Skip all pictures. Write out the data below from its first line through the line that contains "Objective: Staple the".

%%

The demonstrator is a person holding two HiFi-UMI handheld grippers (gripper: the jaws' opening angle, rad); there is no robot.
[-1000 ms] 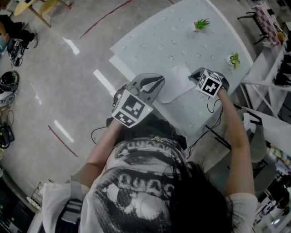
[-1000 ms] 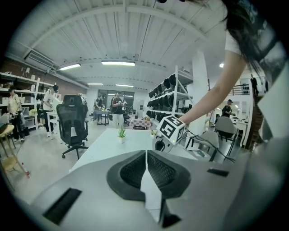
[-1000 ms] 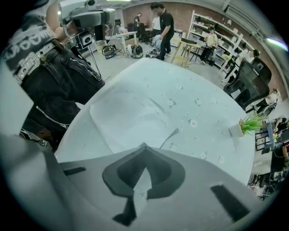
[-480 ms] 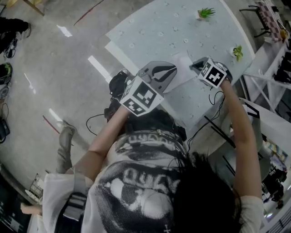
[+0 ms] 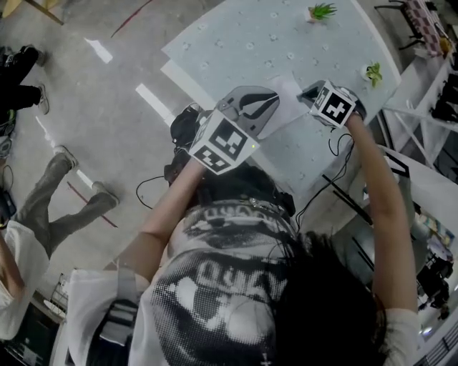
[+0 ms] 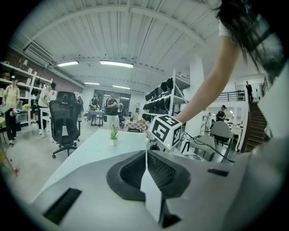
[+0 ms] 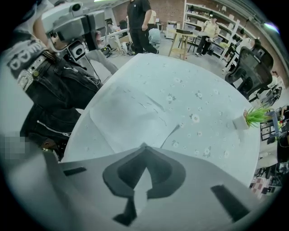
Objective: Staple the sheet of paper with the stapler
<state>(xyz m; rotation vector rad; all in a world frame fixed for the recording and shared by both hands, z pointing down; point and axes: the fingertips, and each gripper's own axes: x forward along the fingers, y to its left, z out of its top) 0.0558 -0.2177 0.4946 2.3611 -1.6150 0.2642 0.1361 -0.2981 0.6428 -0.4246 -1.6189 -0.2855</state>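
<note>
A white sheet of paper (image 5: 292, 107) (image 7: 131, 117) lies flat on the pale table (image 5: 250, 43) near its front edge, one corner slightly lifted. My right gripper (image 5: 309, 94) (image 7: 143, 145) points straight down at the sheet's right edge, jaws shut. Whether they pinch the paper I cannot tell. My left gripper (image 5: 272, 99) (image 6: 145, 152) is held nearly level over the sheet's left part, jaws shut with nothing seen between them. It faces the right gripper's marker cube (image 6: 165, 131). No stapler shows in any view.
Two small potted plants (image 5: 322, 11) (image 5: 372, 71) stand at the table's far side. Cables and a dark bag (image 5: 186, 129) hang at the near edge. A person's legs (image 5: 64, 193) are on the floor at left. An office chair (image 6: 65, 117) stands beyond the table.
My left gripper has moved forward and right, so its jaws now overlap the sheet. The right gripper has stayed put. A person has walked into view at left.
</note>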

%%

= Worked solution =
The demonstrator is a person holding two HiFi-UMI handheld grippers (gripper: the jaws' opening angle, rad); there is no robot.
[-1000 ms] 
[-1000 ms] 
[-1000 ms] 
[-480 ms] 
[+0 ms] 
[+0 ms] 
[+0 ms] 
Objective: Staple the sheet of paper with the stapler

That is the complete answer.